Si allentano le restrizioni previste dal Governo nella “Fase 2” che corrisponde a un lento e graduale ritorno alla vita produttiva e sociale. Nessun liberi tutti e poche aperture agli spostamenti, con l’imperativo del “distanziamento sociale”, l’arma più potente per combattere il Covid-19.

“Se ami l’Italia, mantieni le distanze” è lo slogan lanciato da presidente del Consiglio Giuseppe Conte che, annunciando l’inizio di un ritorno alla vita produttiva e sociale, ha rimarcato l’importanza dell’assunzione personale di responsabilità.

“Grazie ai sacrifici fin qui fatti stiamo riuscendo a contenere la diffusione della pandemia e questo è un grande risultato se consideriamo che nella fase più acuta addirittura ci sono stati dei momenti in cui l’epidemia sembrava sfuggire a ogni controllo”. Agli italiani ha detto: “Avete manifestato forza, coraggio, senso di responsabilità, di comunità. Adesso inizia per tutti la fase di convivenza con il virus e dobbiamo essere consapevoli che in questa nuova fase, la Fase 2, la curva del contagio potrà risalire in alcune aree del Paese. Dobbiamo dircelo chiaramente, questo rischio c’è”.

Dal 18 maggio oltre alla riapertura di quasi tutte le attività commerciali gli italiani riacquisteranno anche buona parte delle libertà personali. Resteranno ancora vietati gli spostamenti tra le regioni. Per questo “sarà ancora più importante mantenere le distanze di sicurezza” anche in ambito familiare. Dunque si potranno incontrare non solo più i congiunti ma anche gli amici e naturalmente chiunque altro. Sempre con obbligo di mascherina e distanziamento. Restano vietati gli assembramenti e le riunioni, nei locali pubblici ma anche nelle case private. 

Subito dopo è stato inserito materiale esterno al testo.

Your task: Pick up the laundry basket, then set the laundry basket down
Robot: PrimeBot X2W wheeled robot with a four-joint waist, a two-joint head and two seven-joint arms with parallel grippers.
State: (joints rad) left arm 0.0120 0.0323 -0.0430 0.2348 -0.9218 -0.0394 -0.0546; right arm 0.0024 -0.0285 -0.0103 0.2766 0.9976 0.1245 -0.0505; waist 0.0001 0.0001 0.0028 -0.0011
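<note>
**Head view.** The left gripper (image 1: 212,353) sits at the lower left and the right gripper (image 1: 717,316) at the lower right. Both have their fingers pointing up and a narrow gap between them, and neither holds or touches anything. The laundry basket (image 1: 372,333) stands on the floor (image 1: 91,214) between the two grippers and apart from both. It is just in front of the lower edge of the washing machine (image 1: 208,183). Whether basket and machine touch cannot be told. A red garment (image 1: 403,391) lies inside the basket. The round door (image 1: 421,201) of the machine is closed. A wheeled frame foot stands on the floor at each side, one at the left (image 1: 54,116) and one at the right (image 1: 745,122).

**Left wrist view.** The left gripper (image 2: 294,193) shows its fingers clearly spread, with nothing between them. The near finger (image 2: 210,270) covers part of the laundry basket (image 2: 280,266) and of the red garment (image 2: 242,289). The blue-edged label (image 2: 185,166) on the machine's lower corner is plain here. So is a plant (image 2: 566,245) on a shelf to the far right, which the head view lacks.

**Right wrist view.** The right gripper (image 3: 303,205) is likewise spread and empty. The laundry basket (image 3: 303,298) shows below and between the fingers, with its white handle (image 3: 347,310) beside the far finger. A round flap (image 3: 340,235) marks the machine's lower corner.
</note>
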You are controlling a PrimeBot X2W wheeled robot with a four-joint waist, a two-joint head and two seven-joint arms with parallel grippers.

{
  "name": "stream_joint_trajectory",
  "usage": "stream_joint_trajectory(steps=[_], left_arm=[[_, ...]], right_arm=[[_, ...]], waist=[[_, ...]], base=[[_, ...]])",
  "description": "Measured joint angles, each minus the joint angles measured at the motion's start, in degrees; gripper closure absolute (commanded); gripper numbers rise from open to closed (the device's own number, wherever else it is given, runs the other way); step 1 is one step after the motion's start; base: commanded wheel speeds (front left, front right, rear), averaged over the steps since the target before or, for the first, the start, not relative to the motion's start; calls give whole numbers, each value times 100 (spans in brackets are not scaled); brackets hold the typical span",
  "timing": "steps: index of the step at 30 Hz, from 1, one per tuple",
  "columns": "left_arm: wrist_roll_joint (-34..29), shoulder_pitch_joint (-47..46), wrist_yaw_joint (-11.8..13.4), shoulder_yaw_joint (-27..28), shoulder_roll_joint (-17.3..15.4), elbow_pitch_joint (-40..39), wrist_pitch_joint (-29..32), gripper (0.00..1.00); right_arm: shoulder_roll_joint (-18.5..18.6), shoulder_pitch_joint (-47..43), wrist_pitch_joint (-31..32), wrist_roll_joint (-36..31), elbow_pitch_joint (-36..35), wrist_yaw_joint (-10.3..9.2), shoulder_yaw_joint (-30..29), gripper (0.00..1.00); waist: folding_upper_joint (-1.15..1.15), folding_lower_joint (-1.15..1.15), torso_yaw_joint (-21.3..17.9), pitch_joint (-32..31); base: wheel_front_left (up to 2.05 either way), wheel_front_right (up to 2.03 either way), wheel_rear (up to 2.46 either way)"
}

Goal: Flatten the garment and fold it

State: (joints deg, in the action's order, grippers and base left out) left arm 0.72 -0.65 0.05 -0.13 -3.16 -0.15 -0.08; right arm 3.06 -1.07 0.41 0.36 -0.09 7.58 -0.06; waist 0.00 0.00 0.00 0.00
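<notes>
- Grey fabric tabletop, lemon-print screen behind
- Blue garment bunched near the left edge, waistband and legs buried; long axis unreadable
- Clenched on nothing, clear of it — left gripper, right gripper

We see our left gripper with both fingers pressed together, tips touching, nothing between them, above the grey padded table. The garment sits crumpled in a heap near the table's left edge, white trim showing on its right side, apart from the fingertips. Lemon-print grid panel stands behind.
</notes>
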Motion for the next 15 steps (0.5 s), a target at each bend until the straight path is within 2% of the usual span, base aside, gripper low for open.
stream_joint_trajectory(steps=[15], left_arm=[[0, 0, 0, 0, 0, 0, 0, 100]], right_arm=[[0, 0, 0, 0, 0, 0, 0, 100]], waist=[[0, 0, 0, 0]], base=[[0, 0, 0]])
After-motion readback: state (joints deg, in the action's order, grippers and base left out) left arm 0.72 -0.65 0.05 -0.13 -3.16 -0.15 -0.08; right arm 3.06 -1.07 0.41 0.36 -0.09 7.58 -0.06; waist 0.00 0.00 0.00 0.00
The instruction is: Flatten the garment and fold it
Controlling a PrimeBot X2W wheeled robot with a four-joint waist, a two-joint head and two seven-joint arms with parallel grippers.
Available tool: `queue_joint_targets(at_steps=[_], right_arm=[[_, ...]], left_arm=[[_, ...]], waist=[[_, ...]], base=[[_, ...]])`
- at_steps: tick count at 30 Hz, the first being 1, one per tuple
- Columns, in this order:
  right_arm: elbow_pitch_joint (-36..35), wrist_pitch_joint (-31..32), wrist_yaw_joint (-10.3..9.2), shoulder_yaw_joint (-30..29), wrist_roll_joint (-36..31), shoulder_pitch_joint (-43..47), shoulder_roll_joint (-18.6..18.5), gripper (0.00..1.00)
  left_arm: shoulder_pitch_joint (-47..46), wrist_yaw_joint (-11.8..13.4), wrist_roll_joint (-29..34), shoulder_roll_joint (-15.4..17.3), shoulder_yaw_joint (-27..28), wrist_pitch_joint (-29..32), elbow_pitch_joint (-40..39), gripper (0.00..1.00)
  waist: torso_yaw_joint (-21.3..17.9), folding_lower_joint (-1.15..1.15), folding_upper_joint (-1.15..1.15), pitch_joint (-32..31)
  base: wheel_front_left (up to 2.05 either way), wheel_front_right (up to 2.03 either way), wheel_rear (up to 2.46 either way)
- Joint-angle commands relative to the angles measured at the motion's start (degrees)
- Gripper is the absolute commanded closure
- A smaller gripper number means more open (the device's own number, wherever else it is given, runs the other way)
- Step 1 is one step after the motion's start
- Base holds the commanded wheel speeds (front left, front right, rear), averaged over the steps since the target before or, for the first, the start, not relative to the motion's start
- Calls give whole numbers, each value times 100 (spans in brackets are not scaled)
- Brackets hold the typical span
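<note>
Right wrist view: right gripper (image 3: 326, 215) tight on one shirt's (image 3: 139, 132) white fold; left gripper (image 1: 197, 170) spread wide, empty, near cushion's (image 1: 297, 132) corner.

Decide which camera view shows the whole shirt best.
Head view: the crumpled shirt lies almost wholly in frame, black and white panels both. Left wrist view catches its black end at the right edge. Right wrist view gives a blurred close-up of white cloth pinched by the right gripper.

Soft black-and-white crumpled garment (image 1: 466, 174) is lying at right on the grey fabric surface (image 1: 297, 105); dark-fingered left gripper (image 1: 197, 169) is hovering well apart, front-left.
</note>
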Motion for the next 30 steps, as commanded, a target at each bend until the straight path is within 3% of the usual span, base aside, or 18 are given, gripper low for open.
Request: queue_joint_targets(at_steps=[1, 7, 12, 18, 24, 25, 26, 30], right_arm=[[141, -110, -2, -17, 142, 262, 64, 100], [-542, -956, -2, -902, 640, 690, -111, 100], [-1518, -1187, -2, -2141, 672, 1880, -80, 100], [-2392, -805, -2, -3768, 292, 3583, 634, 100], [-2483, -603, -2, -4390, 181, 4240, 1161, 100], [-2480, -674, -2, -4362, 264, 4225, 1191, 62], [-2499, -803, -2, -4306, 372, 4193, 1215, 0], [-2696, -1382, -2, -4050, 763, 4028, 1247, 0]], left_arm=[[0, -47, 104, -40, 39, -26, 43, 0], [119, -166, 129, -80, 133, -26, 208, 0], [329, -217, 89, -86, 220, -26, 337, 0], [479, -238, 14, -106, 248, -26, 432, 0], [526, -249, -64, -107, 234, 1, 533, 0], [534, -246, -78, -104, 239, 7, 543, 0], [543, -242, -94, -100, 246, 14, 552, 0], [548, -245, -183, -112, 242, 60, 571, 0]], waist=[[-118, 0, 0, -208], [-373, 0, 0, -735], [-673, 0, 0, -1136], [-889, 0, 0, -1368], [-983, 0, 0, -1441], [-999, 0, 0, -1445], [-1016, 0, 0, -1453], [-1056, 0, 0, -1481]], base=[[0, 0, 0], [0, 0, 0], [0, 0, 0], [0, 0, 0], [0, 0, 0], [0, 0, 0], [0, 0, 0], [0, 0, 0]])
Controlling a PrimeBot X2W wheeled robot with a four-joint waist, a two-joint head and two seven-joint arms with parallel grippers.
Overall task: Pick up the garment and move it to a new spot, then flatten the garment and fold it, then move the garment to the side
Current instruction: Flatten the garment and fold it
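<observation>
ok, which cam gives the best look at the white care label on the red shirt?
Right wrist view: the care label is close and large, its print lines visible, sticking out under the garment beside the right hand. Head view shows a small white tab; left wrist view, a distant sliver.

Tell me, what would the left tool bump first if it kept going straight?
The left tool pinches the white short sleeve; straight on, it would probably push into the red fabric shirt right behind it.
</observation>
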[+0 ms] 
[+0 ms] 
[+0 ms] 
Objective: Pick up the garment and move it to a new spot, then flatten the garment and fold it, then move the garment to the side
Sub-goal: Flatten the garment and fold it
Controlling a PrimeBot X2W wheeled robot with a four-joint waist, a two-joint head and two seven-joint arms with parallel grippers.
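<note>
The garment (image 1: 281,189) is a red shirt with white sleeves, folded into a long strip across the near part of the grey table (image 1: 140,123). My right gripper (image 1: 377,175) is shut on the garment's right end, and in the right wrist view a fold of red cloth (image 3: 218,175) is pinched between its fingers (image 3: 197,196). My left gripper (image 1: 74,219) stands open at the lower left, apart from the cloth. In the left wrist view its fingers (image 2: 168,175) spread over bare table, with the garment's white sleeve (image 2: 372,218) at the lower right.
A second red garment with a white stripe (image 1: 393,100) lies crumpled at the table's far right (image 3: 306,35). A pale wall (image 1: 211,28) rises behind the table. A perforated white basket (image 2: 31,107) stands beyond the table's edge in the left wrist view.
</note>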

L’Istituto Superiore di Sanità ha infatti individuato soglie “sentinella”, superate le quali si tornerebbe a chiudere. Con il nuovo provvedimento inizia anche la fase della responsabilità locale per le Regioni ma il governo avrà la possibilità di intervenire nel caso in cui, in base all’andamento dei dati sulla curva del contagio, fosse necessario bloccare una nuova diffusione del virus. Gli interventi saranno tempestivi e in stretto contatto tra governo e regioni.

Non si tornerà a scuola prima di settembre quando comunque saranno verificate le condizioni di piena sicurezza per docenti e alunni.